Problem description:
Because the copy must hold no pictures, return the data below with all of its words intact.

Data under study START

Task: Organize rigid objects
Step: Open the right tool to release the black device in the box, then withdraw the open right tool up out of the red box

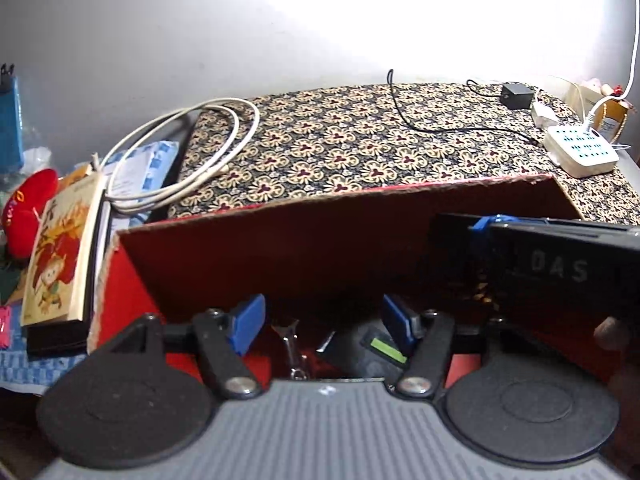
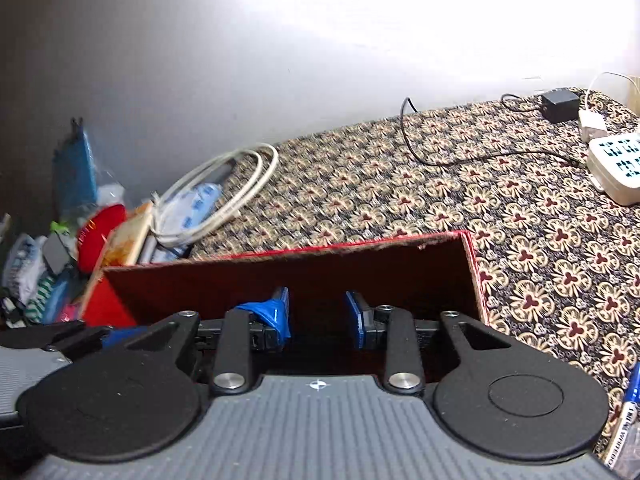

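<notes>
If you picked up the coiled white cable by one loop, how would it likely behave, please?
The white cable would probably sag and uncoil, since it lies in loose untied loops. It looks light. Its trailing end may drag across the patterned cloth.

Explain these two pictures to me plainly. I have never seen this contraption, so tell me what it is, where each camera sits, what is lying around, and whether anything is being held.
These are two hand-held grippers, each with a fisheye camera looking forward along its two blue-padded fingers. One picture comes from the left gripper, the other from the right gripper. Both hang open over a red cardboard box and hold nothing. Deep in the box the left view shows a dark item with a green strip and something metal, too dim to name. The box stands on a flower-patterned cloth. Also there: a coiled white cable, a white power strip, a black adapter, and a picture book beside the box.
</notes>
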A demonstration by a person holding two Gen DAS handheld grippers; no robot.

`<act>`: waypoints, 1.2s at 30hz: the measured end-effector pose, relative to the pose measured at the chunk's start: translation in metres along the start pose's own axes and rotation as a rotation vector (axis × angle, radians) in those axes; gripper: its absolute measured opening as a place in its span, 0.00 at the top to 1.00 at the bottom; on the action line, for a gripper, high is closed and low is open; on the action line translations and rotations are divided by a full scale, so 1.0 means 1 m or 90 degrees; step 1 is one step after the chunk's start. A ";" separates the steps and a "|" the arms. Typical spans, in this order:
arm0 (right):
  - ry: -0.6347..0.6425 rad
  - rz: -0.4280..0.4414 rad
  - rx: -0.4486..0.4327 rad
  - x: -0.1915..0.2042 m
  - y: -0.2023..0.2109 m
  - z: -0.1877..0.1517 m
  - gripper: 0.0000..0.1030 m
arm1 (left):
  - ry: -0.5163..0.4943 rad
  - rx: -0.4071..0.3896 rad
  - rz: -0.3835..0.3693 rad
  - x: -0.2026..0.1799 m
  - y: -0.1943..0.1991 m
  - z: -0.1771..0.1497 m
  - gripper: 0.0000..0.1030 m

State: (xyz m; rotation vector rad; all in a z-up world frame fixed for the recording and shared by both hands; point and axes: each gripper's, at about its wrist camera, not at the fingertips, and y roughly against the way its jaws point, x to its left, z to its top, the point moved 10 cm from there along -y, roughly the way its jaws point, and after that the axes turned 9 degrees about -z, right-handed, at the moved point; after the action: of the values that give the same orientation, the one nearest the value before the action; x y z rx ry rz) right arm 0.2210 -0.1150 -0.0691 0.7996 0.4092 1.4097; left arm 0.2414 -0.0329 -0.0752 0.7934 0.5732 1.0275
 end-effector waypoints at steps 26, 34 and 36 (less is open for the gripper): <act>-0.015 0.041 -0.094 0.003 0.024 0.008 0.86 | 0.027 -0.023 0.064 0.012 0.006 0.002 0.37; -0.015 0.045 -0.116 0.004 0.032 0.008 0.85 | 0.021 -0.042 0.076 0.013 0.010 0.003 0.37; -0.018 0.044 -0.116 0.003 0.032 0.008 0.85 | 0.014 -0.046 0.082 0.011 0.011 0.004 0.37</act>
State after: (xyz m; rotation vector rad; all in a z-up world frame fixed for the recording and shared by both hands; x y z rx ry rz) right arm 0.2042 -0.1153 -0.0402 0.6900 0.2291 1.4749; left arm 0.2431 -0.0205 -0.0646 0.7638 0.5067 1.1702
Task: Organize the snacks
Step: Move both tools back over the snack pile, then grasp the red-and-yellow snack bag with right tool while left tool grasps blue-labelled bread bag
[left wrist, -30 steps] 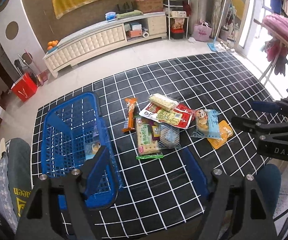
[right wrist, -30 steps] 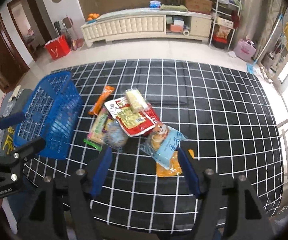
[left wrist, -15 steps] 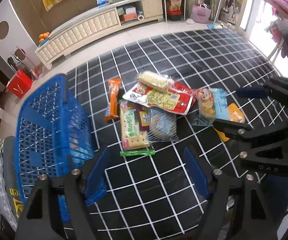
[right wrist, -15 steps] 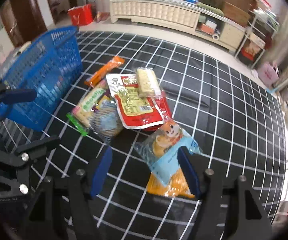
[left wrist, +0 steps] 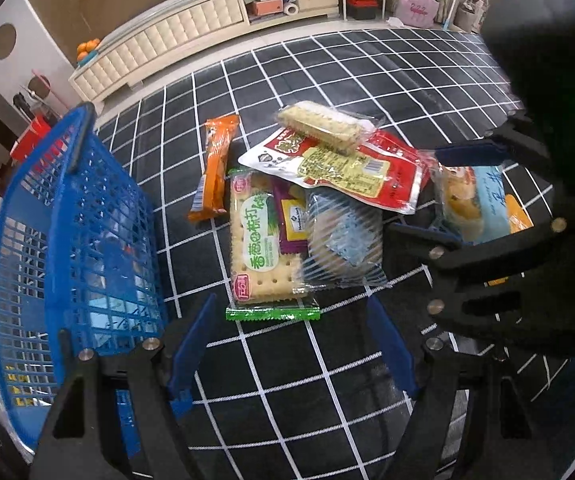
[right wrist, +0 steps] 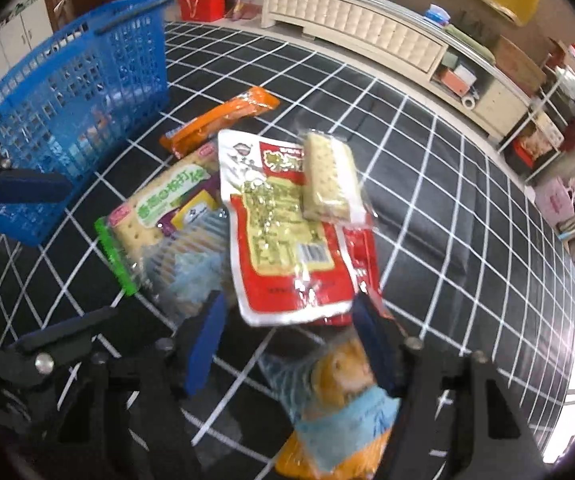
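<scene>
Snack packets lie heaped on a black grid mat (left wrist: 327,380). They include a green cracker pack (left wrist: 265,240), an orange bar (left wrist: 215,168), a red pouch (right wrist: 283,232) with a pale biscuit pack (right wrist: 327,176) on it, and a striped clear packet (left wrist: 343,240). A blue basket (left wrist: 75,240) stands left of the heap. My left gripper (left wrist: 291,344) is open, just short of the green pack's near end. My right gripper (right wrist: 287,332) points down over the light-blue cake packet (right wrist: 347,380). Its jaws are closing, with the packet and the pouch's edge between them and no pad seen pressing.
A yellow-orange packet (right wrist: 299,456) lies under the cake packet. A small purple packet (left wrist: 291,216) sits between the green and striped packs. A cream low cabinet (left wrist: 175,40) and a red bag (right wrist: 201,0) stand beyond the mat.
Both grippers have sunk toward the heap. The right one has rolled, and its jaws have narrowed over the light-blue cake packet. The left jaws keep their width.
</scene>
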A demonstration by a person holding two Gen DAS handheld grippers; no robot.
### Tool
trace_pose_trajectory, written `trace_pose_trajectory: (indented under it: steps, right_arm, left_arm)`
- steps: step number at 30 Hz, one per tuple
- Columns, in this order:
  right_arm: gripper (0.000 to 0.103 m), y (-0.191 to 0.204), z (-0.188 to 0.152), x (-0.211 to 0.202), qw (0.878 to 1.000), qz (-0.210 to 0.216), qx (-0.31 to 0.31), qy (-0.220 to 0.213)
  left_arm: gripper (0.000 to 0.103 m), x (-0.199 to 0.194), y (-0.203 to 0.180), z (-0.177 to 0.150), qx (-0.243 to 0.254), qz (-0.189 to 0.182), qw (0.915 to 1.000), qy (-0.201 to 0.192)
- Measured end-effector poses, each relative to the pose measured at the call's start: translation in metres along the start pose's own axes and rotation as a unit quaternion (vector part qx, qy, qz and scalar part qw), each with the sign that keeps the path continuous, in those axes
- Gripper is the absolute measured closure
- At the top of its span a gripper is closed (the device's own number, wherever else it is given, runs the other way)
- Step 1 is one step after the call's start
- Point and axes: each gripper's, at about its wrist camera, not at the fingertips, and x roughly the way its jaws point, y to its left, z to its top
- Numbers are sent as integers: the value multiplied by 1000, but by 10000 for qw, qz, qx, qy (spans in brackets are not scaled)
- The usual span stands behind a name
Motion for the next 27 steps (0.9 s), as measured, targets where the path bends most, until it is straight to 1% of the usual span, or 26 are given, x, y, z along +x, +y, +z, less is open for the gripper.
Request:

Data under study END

Output for this task:
Task: Organize rigid objects
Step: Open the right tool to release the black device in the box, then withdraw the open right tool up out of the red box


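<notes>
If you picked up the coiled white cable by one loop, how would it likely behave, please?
The white cable would probably sag and uncoil, since it lies in loose untied loops. It looks light. Its trailing end may drag across the patterned cloth.

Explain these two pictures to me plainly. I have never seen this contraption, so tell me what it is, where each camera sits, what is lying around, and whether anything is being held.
These are two hand-held grippers, each with a fisheye camera looking forward along its two blue-padded fingers. One picture comes from the left gripper, the other from the right gripper. Both hang open over a red cardboard box and hold nothing. Deep in the box the left view shows a dark item with a green strip and something metal, too dim to name. The box stands on a flower-patterned cloth. Also there: a coiled white cable, a white power strip, a black adapter, and a picture book beside the box.
</notes>
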A demonstration by a person holding two Gen DAS handheld grippers; no robot.

`<act>`: waypoints, 1.2s at 30hz: the measured end-effector pose, relative to the pose measured at the chunk's start: translation in metres along the start pose's own axes and rotation as a rotation vector (axis × angle, radians) in those axes; gripper: its absolute measured opening as a place in its span, 0.00 at the top to 1.00 at the bottom; on the action line, for a gripper, high is closed and low is open; on the action line translations and rotations are divided by a full scale, so 1.0 means 1 m or 90 degrees; step 1 is one step after the chunk's start. A ";" separates the steps and a "|" the arms. Typical spans, in this order:
arm0 (right):
  - ry: -0.6347..0.6425 rad
  - rz: -0.4280..0.4414 rad
  - rx: -0.4486..0.4327 rad
  - x: -0.1915..0.2042 m
  - y: -0.2023..0.2109 m
  - z: -0.1877..0.1517 m
  - gripper: 0.0000..0.1030 m
arm1 (left):
  - ry: -0.5163..0.4943 rad
  - rx: -0.4071..0.3896 rad
  - rz: -0.3835..0.3693 rad
  - x: -0.2026..0.1799 m
  - y: -0.1943..0.1991 m
  - z: -0.1771..0.1497 m
  - gripper: 0.0000..0.1030 m

State: (xyz m; rotation vector rad; all in a z-up world frame fixed for the recording and shared by both hands; point and axes: each gripper's, at about its wrist camera, not at the fingertips, and y roughly against the way its jaws point, x to its left, z to its top, the point moved 10 cm from there along -y, roughly the way its jaws point, and after that the axes turned 9 degrees about -z, right-handed, at the moved point; after the action: of the values that give the same orientation, the one nearest the value before the action; x y z rx ry rz) right arm 0.2210 -0.1150 -0.0691 0.7996 0.4092 1.4097; left arm 0.2414 -0.0329 -0.0752 0.7934 0.5732 1.0275
 end-effector waypoints at steps 26, 34 and 36 (less is open for the gripper): <act>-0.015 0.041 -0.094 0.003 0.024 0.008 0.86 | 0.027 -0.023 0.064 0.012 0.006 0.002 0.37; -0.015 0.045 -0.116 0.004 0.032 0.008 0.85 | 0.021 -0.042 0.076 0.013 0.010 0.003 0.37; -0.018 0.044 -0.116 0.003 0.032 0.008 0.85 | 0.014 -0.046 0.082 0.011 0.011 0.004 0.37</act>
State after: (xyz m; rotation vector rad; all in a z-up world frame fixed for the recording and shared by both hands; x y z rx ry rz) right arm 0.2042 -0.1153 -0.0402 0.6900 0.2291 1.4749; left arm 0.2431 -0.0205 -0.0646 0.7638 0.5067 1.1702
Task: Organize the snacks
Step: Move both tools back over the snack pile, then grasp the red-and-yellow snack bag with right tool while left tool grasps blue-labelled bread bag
[left wrist, -30 steps] 
[right wrist, -30 steps] 
[left wrist, -15 steps] 
[right wrist, -15 steps] 
[left wrist, +0 steps] 
[right wrist, +0 steps] 
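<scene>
Snack packets lie heaped on a black grid mat (left wrist: 327,380). They include a green cracker pack (left wrist: 265,240), an orange bar (left wrist: 215,168), a red pouch (right wrist: 283,232) with a pale biscuit pack (right wrist: 327,176) on it, and a striped clear packet (left wrist: 343,240). A blue basket (left wrist: 75,240) stands left of the heap. My left gripper (left wrist: 291,344) is open, just short of the green pack's near end. My right gripper (right wrist: 287,332) points down over the light-blue cake packet (right wrist: 347,380). Its jaws are closing, with the packet and the pouch's edge between them and no pad seen pressing.
A yellow-orange packet (right wrist: 299,456) lies under the cake packet. A small purple packet (left wrist: 291,216) sits between the green and striped packs. A cream low cabinet (left wrist: 175,40) and a red bag (right wrist: 201,0) stand beyond the mat.
Both grippers have sunk toward the heap. The right one has rolled, and its jaws have narrowed over the light-blue cake packet. The left jaws keep their width.
</scene>
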A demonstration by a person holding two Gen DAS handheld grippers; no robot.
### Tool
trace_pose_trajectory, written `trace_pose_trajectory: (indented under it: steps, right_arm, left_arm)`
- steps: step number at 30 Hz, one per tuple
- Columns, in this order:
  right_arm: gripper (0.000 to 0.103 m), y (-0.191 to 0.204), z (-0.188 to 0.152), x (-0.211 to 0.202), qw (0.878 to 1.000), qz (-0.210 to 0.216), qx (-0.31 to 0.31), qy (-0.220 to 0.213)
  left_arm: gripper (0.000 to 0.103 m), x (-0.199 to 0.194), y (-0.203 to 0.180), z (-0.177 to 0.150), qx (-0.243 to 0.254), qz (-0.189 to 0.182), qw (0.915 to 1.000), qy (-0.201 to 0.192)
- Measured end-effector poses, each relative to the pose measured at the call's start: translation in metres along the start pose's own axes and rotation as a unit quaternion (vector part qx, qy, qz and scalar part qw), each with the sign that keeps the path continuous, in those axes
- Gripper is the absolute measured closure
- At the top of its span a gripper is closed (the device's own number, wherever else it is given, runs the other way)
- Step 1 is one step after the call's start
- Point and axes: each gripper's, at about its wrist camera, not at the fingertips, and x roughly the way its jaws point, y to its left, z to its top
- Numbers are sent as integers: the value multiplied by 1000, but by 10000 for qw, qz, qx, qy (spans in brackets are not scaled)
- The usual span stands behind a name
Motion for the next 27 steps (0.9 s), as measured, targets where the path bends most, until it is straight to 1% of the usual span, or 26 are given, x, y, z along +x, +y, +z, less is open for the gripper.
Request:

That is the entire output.